Problem requirements - Please output every line of the material as it stands, without the pictures.

• • • • •

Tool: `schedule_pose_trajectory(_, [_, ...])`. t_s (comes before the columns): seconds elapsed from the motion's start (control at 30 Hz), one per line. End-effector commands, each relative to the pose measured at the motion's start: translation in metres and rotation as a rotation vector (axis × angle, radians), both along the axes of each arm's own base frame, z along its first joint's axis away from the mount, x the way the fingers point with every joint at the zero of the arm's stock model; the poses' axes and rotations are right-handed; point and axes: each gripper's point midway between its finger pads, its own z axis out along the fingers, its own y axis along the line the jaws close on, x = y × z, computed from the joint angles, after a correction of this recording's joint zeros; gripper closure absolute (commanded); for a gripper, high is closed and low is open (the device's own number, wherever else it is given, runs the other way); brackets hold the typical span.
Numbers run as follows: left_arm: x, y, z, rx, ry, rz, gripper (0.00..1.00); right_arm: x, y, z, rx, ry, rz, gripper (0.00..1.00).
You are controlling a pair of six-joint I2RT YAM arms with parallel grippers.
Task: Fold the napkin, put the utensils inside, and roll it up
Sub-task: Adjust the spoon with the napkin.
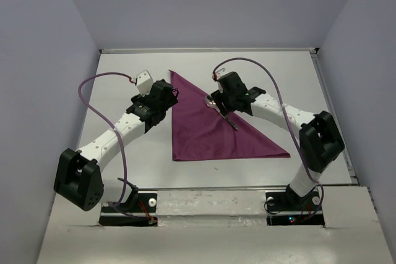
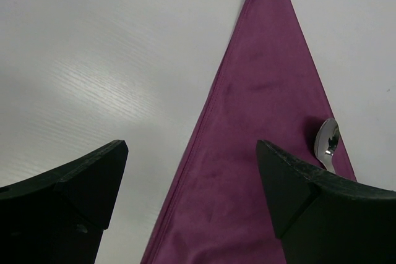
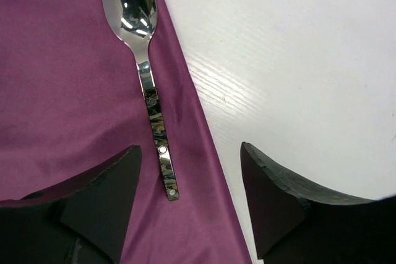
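Note:
The plum-purple napkin (image 1: pixel 207 131) lies flat on the table, folded into a triangle; it also shows in the left wrist view (image 2: pixel 247 153) and the right wrist view (image 3: pixel 74 109). A metal spoon (image 3: pixel 151 88) with a dark patterned handle lies on the napkin along its right slanted edge, bowl pointing away; it also shows in the top view (image 1: pixel 224 114) and its bowl in the left wrist view (image 2: pixel 327 140). My right gripper (image 3: pixel 190 199) is open and empty just above the spoon's handle end. My left gripper (image 2: pixel 192 180) is open and empty over the napkin's left edge.
The white table (image 1: pixel 124 91) is walled at the back and sides by grey panels. Purple cables (image 1: pixel 93 100) loop from both arms. A raised metal edge runs along the table's right side (image 1: pixel 334 109).

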Motion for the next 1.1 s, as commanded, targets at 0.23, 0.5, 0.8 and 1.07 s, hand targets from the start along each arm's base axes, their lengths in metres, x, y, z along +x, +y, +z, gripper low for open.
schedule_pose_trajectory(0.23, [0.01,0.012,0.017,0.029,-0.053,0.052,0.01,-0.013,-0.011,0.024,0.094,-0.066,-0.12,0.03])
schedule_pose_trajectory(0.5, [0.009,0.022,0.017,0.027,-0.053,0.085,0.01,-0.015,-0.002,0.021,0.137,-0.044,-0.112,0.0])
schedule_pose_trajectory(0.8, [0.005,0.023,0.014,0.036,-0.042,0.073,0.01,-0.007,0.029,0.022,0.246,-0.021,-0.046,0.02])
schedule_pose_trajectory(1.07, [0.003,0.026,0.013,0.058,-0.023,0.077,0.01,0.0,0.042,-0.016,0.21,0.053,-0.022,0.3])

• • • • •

Output -
Tool: `schedule_pose_trajectory(_, [_, ...])`. t_s (comes before the columns): seconds elapsed from the motion's start (control at 30 Hz), one per line. End-effector commands, each relative to the pose measured at the motion's start: translation in metres and rotation as a rotation vector (axis × angle, radians), both along the axes of each arm's own base frame, z along its first joint's axis away from the mount, x the way the fingers point with every joint at the zero of the arm's stock model; the poses' axes and rotations are right-handed; point and axes: each gripper's point midway between its finger pads, its own z axis out along the fingers, its own y axis along the line the jaws close on, x = y × z, computed from the joint angles, after a correction of this recording's joint zeros; gripper closure absolute (commanded); for a gripper, high is closed and low is open (the device's own number, wherever else it is given, runs the other way); brackets hold the typical span.
Numbers run as follows: left_arm: x, y, z, rx, ry, rz, gripper (0.00..1.00); right_arm: x, y, z, rx, ry, rz, gripper (0.00..1.00).
You are controlling a pair of six-joint I2RT YAM arms with parallel grippers.
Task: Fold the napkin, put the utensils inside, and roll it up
Sub-task: Adjust the spoon with the napkin.
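Note:
The plum-purple napkin (image 1: pixel 207 131) lies flat on the table, folded into a triangle; it also shows in the left wrist view (image 2: pixel 247 153) and the right wrist view (image 3: pixel 74 109). A metal spoon (image 3: pixel 151 88) with a dark patterned handle lies on the napkin along its right slanted edge, bowl pointing away; it also shows in the top view (image 1: pixel 224 114) and its bowl in the left wrist view (image 2: pixel 327 140). My right gripper (image 3: pixel 190 199) is open and empty just above the spoon's handle end. My left gripper (image 2: pixel 192 180) is open and empty over the napkin's left edge.
The white table (image 1: pixel 124 91) is walled at the back and sides by grey panels. Purple cables (image 1: pixel 93 100) loop from both arms. A raised metal edge runs along the table's right side (image 1: pixel 334 109).
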
Motion for the next 1.1 s, as commanded, targets at 0.23, 0.5, 0.8 and 1.07 s, hand targets from the start along each arm's base axes, their lengths in metres, x, y, z along +x, +y, +z, gripper low for open.
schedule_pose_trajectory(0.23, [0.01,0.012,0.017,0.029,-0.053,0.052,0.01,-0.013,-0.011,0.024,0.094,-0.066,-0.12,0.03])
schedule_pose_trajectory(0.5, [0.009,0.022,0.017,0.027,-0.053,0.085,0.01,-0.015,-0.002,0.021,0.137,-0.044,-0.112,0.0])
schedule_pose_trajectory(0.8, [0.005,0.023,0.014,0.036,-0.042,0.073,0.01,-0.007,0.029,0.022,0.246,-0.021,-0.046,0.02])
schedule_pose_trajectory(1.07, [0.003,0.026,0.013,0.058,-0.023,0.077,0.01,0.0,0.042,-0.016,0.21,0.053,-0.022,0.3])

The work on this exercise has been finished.